TASK REQUIREMENTS: Return the data below exactly, minus the pictures.

RECORDED DATA:
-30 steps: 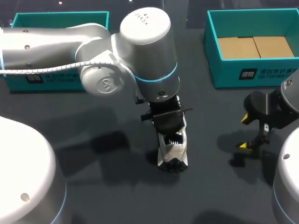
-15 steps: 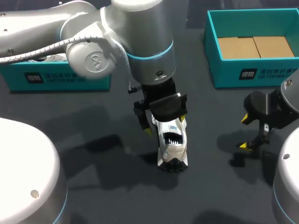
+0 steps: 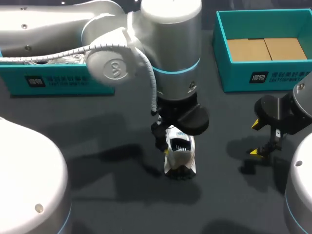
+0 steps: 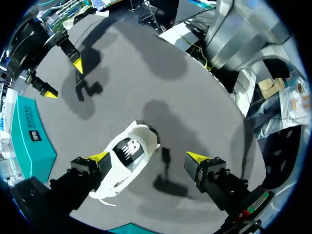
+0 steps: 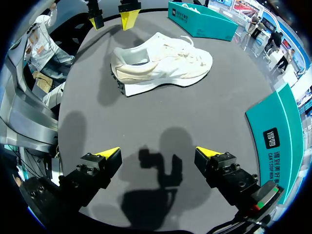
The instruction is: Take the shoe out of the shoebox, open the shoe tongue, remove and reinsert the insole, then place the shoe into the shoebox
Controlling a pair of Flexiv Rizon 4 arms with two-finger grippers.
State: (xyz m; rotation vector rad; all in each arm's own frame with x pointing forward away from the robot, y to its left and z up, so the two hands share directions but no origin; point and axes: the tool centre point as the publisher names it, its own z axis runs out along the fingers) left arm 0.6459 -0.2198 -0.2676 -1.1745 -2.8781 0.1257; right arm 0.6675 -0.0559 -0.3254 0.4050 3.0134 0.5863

RESPONSE:
-30 steps: 
-15 steps: 
+0 steps: 
+0 steps: 
+0 steps: 
The instruction is: Take the shoe out of the shoebox, open the shoe tongue, remove and reinsert the insole, then place the shoe into the shoebox
Controlling a pair of Flexiv Rizon 4 arms with two-finger grippers.
State: (xyz m; rotation vector rad; all in each arm's own frame with x pointing forward away from the robot, y to its left and z up, so the two hands share directions but no origin; point and axes: the tool centre point as the publisher names it, its own z axis runs out along the fingers) left arm 0.6459 -0.2198 -0.2676 -1.1745 -2.8781 0.1257; right arm 0.6675 -0.0559 -0.3254 0.4050 3.0134 0.5863

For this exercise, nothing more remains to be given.